EXERCISE GOAL: The records are to be copied exactly and in full.

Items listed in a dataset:
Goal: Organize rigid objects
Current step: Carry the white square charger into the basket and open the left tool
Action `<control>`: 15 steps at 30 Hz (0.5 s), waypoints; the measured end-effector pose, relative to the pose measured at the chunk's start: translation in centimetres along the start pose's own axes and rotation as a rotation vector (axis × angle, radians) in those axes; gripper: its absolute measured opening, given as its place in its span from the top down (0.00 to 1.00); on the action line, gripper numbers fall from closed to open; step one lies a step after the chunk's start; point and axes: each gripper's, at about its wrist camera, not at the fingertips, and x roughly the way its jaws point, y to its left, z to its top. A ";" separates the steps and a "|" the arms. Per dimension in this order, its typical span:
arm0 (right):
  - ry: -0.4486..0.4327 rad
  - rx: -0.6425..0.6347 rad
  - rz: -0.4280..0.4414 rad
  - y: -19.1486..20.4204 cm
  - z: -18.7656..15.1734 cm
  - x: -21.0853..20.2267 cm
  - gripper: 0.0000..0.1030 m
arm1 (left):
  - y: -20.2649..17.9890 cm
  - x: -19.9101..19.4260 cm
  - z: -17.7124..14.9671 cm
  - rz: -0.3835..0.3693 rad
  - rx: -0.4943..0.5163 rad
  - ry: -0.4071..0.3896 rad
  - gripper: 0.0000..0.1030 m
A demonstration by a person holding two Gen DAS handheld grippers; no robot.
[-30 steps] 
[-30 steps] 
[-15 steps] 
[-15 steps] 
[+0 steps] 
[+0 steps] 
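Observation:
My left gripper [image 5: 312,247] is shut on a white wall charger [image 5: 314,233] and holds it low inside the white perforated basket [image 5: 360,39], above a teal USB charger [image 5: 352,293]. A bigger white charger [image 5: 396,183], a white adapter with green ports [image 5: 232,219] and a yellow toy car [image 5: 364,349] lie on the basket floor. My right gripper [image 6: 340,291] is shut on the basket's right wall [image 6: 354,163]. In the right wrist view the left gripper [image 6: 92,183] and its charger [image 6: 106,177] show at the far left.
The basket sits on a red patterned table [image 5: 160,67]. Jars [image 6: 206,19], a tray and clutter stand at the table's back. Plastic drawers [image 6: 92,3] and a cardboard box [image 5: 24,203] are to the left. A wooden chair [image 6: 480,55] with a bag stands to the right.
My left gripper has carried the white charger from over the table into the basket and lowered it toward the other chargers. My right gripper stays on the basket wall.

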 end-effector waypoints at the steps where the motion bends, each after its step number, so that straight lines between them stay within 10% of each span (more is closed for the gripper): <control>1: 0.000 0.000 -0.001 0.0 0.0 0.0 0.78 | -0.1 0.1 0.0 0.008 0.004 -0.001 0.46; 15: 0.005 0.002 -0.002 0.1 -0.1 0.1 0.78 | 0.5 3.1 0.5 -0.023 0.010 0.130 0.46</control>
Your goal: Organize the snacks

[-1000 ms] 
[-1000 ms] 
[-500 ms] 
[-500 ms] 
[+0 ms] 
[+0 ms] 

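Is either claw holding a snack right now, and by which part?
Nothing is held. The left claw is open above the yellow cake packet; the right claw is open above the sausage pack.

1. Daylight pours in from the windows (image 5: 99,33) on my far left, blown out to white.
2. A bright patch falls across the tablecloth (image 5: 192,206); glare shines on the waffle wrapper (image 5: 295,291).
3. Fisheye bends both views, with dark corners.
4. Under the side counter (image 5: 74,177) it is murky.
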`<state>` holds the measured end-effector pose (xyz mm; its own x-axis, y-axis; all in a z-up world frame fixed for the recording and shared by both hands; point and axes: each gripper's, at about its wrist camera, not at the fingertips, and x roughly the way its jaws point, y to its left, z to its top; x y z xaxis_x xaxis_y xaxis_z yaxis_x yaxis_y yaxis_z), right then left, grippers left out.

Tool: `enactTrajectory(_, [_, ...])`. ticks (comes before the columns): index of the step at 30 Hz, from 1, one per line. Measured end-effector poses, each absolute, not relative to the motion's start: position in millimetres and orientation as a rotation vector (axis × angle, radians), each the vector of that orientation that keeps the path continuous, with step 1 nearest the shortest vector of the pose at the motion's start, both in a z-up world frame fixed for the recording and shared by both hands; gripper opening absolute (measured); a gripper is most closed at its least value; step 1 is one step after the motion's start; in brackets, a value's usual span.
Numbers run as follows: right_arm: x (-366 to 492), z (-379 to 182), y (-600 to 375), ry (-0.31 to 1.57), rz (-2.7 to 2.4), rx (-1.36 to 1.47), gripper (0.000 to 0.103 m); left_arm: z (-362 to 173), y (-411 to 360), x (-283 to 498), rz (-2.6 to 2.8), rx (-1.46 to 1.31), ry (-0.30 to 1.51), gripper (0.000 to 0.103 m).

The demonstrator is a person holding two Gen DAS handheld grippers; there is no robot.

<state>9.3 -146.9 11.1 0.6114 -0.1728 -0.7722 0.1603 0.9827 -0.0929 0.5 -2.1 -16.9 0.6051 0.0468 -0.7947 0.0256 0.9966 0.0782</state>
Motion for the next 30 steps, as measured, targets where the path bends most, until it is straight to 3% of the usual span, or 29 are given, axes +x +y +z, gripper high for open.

SOLUTION FOR THIS PROBLEM:
Goal: Organize rigid objects
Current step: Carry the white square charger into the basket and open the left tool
Action `<control>`: 15 steps at 30 Hz (0.5 s), waypoints; the measured end-effector pose, relative to the pose measured at the chunk's start: translation in centimetres along the start pose's own axes and rotation as a rotation vector (axis × angle, radians) in those axes; gripper: its absolute measured opening, given as its place in its span from the top down (0.00 to 1.00); on the action line, gripper numbers fall from closed to open; step one lies a step after the chunk's start; point and axes: each gripper's, at about its wrist camera, not at the fingertips, and x roughly the way its jaws point, y to its left, z to its top. A ";" separates the steps and a "|" the arms. Per dimension in this order, its typical span:
arm0 (right):
  - ry: -0.4486..0.4327 rad
  - rx: -0.6425..0.6347 rad
  - rz: -0.4280..0.4414 rad
  - y: -19.1486..20.4204 cm
  - z: -18.7656..15.1734 cm
  - x: -21.0853..20.2267 cm
  - gripper: 0.0000..0.1030 m
arm1 (left):
  - y: -20.2649..17.9890 cm
  - x: -19.9101..19.4260 cm
  - z: -17.7124..14.9671 cm
  - rz: -0.3835..0.3693 rad
  - rx: -0.4943..0.5163 rad
  - ry: -0.4071..0.3896 rad
  - gripper: 0.0000..0.1030 m
A demonstration by a person holding two Gen DAS handheld grippers; no robot.
[-30 steps] 
[-30 steps] 
[-15 steps] 
[-15 steps] 
[+0 steps] 
[+0 steps] 
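Observation:
My left gripper [image 5: 312,247] is shut on a white wall charger [image 5: 314,233] and holds it low inside the white perforated basket [image 5: 360,39], above a teal USB charger [image 5: 352,293]. A bigger white charger [image 5: 396,183], a white adapter with green ports [image 5: 232,219] and a yellow toy car [image 5: 364,349] lie on the basket floor. My right gripper [image 6: 340,291] is shut on the basket's right wall [image 6: 354,163]. In the right wrist view the left gripper [image 6: 92,183] and its charger [image 6: 106,177] show at the far left.
The basket sits on a red patterned table [image 5: 160,67]. Jars [image 6: 206,19], a tray and clutter stand at the table's back. Plastic drawers [image 6: 92,3] and a cardboard box [image 5: 24,203] are to the left. A wooden chair [image 6: 480,55] with a bag stands to the right.
My left gripper has carried the white charger from over the table into the basket and lowered it toward the other chargers. My right gripper stays on the basket wall.
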
 end-effector waypoints at the steps where the motion bends, each after its step number, so that straight lines between them stay within 10% of each span (more is closed for the gripper): <control>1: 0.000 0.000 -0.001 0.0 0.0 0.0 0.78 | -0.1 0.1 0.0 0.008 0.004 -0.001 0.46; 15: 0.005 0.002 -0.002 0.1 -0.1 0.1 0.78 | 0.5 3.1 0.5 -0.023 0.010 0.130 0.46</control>
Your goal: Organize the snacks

[-1000 ms] 
[-1000 ms] 
[-500 ms] 
[-500 ms] 
[+0 ms] 
[+0 ms] 

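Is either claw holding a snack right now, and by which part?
Nothing is held. The left claw is open above the yellow cake packet; the right claw is open above the sausage pack.

1. Daylight pours in from the windows (image 5: 99,33) on my far left, blown out to white.
2. A bright patch falls across the tablecloth (image 5: 192,206); glare shines on the waffle wrapper (image 5: 295,291).
3. Fisheye bends both views, with dark corners.
4. Under the side counter (image 5: 74,177) it is murky.
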`<state>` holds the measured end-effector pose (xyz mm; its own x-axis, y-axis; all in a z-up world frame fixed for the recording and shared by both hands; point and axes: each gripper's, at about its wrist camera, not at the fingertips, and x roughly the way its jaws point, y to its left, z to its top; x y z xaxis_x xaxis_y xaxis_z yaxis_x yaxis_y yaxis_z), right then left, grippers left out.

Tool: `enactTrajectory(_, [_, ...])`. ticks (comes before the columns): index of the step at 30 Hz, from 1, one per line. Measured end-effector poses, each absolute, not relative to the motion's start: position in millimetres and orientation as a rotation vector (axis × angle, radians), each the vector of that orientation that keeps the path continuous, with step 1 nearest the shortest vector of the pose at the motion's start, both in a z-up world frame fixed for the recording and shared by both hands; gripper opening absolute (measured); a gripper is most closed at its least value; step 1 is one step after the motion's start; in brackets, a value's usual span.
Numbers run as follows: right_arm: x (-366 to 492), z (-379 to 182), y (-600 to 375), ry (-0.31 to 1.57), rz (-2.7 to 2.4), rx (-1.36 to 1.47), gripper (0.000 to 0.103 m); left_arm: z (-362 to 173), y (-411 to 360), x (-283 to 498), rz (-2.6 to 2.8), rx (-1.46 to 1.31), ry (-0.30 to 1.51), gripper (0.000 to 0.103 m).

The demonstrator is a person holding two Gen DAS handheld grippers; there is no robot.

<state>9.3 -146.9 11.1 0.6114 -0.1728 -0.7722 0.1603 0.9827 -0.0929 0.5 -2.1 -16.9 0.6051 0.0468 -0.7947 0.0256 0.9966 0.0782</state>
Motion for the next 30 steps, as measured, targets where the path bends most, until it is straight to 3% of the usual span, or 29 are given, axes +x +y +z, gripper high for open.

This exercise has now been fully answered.